Work order:
Search the records for the string "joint" and return each line that has it.

┌─ Records supplied

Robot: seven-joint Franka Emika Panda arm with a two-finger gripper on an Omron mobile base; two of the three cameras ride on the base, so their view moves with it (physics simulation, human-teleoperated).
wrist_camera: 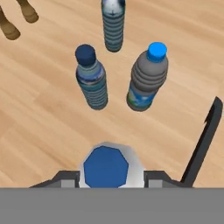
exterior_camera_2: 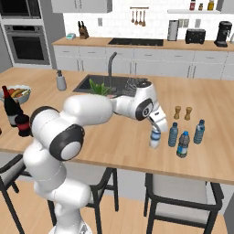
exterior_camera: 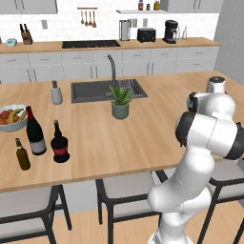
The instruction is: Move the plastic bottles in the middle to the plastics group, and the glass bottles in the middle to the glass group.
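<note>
My gripper hangs over the white-labelled plastic bottle, which stands upright on the counter. Its blue cap sits between the jaws. One dark finger stands clear of the bottle's side, so the gripper is open. Just beyond are the bluish bottle, a blue-labelled bottle and a third plastic bottle. At the counter's far left, the squat dark bottle with a red label stands beside the tall wine bottle and the brown beer bottle.
Two wooden shakers stand behind the plastic bottles. A potted plant and the sink lie mid-counter. A fruit bowl sits at the far left, and stools line the front edge.
</note>
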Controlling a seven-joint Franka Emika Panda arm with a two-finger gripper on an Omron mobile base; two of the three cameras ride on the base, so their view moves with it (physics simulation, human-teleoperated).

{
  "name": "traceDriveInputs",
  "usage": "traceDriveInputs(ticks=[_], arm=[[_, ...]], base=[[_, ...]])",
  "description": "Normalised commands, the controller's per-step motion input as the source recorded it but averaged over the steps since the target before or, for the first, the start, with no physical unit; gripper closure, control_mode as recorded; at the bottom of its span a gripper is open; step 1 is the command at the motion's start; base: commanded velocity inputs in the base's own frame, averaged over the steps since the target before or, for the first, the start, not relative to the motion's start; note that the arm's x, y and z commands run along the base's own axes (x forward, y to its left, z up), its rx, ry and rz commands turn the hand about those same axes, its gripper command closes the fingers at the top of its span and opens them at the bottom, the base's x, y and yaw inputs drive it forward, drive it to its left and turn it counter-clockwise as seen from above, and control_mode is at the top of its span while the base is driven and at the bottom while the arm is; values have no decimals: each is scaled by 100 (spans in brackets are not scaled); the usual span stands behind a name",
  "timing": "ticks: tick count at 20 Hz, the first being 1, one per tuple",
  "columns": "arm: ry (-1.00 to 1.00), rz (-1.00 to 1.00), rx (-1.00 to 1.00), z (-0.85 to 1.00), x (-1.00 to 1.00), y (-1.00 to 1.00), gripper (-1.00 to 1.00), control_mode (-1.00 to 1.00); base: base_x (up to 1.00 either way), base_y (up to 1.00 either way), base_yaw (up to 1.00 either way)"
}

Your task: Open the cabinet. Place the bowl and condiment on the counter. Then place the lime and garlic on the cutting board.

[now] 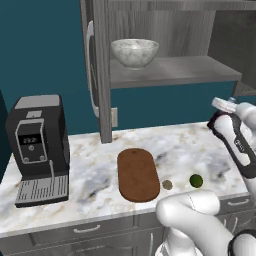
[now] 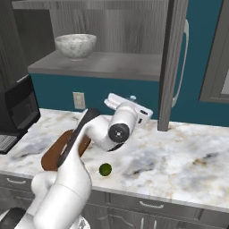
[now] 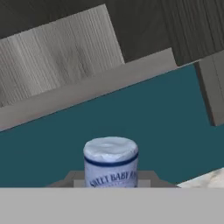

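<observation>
The fingers themselves are hidden below the hand view's edge, so whether they pinch anything cannot be told; directly ahead of the hand sits the pale, blue-banded cap of the small condiment bottle (image 3: 110, 161), its label partly readable. In the left base view that pale cap (image 1: 223, 104) shows at the tip of the white arm's hand, raised above the right part of the white marble tabletop with grey and tan veining (image 1: 200, 145). On the tabletop lies the flat reddish-brown wooden cutting board with rounded ends (image 1: 138, 174); just beside its right edge rests the small beige-tan garlic bulb (image 1: 167, 184), and a little further right the small round green lime (image 1: 196, 180), both off the board. The grey wood-grain wall cabinet (image 1: 102, 70) stands open above, and the wide white-grey marbled bowl (image 1: 134, 52) sits on its shelf. A black coffee machine (image 1: 37, 149) stands at the tabletop's left end.
</observation>
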Motion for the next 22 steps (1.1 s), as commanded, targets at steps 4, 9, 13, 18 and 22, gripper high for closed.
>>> traceDriveInputs(ticks=[4,9,13,18,22], arm=[[-29,19,1,-5,14,-43,100,-100],[-23,10,-14,0,4,-24,100,-100],[-4,2,-32,2,35,-3,100,-100],[4,0,-32,20,41,0,100,-100],[22,0,-15,3,36,-25,100,-100]], base=[[0,0,0],[0,0,0],[0,0,0],[0,0,0],[0,0,0]])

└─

Completed exercise:
Robot: seven-joint Franka Emika Panda arm with a two-finger gripper on an Omron mobile base; two of the three cameras ride on the base, so their view moves with it (physics simulation, human-teleoperated).
Controlling a seven-joint Franka Emika Panda arm with a two-finger gripper on an Omron mobile base; two of the three cameras ride on the base, so their view moves with it (physics simulation, human-teleoperated).

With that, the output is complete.